Tony shrugs awkwardly. “Oh, sure, sure. You know. It’s the kind of project I like to relax with. No thinking involved.” He looks down at Springie and carefully runs two fingers over his ears. Springie meows and snuggles in. “Pepper likes cats, you know. I almost bought her one last year for Christmas, but then she said she didn’t want to go to a breeder, so I—” he shrugs. “Well, it kind of fell by the wayside. I didn’t have time to go to a shelter and everything.”

“She’s welcome to come by anytime,” Steve says. “I don’t know if you can tell, but Bucky’s perfectly happy to share the cats. Wants to, even.”

“Yeah.” Tony pets Springie again. “Yeah.”

 

That afternoon Steve’s called to a mission, something to do with one of Doctor Strange’s experiments going very awry. He has about four minutes to run back to the apartment to grab his go bag and say goodbye to Bucky, but it’s not long enough to really explain or make sure Bucky will be alright without him. Instead he sends a message to Pepper on his way out, asking her to run by and introduce herself at some point, and the next thing he knows, he’s in the Quinjet with T’Challa on his way to Papua New Guinea.

Twelve hours after he’s boarded the Quinjet, he gets a text from Bucky: _Steve was inconsolable last night. Stood outside ur room and screamed for hours. Think she misses u._

Sighing, Steve taps out a reply. _Missed her too. Sorry she kept you up._

 _She didn’t_ , Bucky replies, and then, _Well actually_ , and then, _she did but eventually she let me take her to my bed. i dont think it will last when u get back._ _Here look_.

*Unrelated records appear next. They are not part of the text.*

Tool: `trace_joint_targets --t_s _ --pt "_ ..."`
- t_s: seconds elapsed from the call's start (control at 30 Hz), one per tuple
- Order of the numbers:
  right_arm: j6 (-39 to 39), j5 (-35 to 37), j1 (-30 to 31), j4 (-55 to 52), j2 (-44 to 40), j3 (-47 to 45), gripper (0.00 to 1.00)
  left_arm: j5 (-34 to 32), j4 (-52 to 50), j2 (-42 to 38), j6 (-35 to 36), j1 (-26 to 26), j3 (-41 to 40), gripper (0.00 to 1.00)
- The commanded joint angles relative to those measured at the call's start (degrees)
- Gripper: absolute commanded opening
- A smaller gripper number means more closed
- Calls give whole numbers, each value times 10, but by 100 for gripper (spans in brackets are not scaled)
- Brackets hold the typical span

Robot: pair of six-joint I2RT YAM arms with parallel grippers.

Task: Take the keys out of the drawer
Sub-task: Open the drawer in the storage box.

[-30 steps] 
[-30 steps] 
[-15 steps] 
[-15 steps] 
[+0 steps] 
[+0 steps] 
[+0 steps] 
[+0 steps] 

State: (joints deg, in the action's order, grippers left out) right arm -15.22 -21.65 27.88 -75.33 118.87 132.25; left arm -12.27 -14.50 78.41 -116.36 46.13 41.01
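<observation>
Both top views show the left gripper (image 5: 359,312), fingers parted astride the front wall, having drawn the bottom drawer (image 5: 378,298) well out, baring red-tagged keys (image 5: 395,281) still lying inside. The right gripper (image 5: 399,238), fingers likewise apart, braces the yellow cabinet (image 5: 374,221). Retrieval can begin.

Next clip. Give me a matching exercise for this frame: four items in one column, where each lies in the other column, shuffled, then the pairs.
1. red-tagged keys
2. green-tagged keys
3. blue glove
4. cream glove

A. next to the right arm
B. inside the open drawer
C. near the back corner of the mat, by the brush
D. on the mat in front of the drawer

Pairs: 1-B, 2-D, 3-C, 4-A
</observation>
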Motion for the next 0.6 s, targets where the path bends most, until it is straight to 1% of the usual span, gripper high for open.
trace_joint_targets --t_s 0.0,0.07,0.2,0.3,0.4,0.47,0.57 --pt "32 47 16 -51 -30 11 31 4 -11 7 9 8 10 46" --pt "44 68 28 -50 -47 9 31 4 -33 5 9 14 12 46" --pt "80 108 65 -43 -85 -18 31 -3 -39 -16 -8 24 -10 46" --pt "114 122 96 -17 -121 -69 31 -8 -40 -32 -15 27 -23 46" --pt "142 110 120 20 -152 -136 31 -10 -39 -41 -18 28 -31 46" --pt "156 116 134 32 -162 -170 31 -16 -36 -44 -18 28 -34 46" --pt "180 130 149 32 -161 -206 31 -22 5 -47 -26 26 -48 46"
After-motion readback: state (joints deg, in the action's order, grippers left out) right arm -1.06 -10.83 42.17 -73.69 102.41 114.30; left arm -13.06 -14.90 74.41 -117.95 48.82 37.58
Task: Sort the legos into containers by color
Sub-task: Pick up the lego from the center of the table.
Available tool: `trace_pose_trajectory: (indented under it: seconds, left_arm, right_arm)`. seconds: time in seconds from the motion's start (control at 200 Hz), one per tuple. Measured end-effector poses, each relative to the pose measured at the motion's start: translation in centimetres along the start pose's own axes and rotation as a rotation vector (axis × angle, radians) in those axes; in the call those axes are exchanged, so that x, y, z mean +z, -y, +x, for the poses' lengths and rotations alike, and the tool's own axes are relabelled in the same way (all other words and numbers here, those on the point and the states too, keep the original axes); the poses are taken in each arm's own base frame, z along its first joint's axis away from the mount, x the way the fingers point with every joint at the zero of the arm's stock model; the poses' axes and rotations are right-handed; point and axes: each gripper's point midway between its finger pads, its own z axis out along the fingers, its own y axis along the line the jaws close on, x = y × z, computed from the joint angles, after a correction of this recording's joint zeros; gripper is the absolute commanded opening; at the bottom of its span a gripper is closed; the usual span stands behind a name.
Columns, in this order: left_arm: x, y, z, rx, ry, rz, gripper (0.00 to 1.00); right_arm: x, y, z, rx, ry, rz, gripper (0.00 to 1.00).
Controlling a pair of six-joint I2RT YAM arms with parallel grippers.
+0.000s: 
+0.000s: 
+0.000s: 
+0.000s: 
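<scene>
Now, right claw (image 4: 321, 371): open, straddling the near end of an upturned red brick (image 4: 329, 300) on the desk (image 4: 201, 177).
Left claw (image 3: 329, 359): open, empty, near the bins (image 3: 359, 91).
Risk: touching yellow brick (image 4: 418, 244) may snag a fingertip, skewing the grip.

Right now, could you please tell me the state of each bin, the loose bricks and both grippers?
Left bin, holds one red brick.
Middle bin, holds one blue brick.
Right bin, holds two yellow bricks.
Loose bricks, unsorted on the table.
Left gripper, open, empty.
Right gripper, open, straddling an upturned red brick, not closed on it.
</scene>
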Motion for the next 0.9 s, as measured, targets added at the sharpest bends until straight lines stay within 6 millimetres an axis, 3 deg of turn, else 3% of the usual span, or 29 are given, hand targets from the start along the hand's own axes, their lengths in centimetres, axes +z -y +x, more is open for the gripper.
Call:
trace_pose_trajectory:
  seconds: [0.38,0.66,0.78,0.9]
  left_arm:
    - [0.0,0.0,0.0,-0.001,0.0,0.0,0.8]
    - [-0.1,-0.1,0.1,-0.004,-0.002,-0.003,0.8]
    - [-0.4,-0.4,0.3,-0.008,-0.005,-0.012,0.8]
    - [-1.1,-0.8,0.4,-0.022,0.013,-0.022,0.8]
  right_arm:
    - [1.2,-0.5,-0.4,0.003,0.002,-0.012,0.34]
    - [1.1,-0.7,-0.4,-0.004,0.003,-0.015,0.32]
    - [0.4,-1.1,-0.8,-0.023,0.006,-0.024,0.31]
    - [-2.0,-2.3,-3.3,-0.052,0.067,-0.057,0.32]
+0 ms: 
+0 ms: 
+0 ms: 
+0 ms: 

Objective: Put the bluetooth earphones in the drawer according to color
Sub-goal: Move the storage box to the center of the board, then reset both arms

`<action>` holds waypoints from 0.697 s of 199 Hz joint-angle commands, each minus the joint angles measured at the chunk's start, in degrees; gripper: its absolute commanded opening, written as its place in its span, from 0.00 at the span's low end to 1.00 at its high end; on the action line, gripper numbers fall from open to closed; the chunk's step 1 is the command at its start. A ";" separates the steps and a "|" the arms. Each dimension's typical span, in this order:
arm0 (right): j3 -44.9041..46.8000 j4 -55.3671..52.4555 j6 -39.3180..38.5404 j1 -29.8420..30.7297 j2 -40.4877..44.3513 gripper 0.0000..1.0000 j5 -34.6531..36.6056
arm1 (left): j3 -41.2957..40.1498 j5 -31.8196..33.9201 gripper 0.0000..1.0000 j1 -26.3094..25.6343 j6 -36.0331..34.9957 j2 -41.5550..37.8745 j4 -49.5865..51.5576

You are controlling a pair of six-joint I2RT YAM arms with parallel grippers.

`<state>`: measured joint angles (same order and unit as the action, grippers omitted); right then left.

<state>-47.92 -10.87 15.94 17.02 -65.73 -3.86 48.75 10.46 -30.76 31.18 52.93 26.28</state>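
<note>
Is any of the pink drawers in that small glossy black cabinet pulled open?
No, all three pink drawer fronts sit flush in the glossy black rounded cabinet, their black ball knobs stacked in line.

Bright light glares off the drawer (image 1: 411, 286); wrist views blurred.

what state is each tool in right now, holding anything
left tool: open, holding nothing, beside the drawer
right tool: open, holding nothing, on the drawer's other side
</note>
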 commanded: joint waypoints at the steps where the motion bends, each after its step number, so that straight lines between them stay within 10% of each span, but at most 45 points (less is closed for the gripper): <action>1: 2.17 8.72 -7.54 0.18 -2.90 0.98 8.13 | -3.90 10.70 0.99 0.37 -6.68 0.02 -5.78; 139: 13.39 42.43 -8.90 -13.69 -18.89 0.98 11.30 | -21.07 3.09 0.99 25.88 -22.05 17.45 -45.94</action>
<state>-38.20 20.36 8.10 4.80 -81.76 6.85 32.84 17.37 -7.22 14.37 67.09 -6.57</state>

Four minutes later, Steve sends: _I’m not getting anything._

_Sry yeah im getting an error msg 2. Pic wont send._

Steve glares out the window of the jet. Papua New Guinea is stunning, lush, but if he’s going to have to last this whole time with shit cell service… He thinks about taking the jet up a few hundred feet and throwing his phone out the window. _It’s fine_ , he types. _Thanks for taking care of her._

 _Ain’t no thang_.

Steve smiles and tucks his phone away. He’s supposed to meet Doctor Strange in ten.

 

Four and a half days later he gets another text, though the send time from Bucky is ages ago: _left ur door open last night but steve still yelled a lot. i took a video but i guess ill just show u when u get back._

Steve makes a face at his phone. _Didn’t you bring her to your bed?_

He gets no response for a good twelve hours, then: _I tried. In the video im just chasing her around ur room. she rly hates me tho._

 _I’m sure she doesn’t_ , Steve sends. Cat Steve doesn’t hate Bucky. He was her first dad.

 _Well she sure is acting like it_ , Bucky replies. _She kept giving me this look like why wont u bring him back i know u know where he is. I dont speak cat but im p sure thats what she was yelling at me too._

Steve squeezes his phone so hard it creaks, and he releases it suddenly, not wanting to break it. It falls to the floor of the jet; across the hall in the other bunk, he hears T’Challa call, “Everything alright?”

“Yeah,” Steve calls back, stooping and picking up his phone. It’s got a new scuff mark on the back. “I’m fine, yeah.” _I’m so sorry_ , he types. _I was planning to have more time to help you get the cats settled in before I went on another mission. I don’t even want to be here._

 _Someones gotta save the world, human steve_.

Steve swallows and plugs his phone in to charge, then arranges his suit next to the bed in case of an attack in the night. He climbs into bed, facing away from his phone, and curls his knees up into the space where Cat Steve normally sleeps.

 

Another twelve days later, Bucky sends him another update. _Me and steve slept in ur bed last night. ill wash the sheets before u get home. Just let me know when that is._

“Steve.” Steve looks up; T’Challa is looking at him from across the little dinner table, folded out from the Quinjet wall. “Is everything alright? You are looking very sad.”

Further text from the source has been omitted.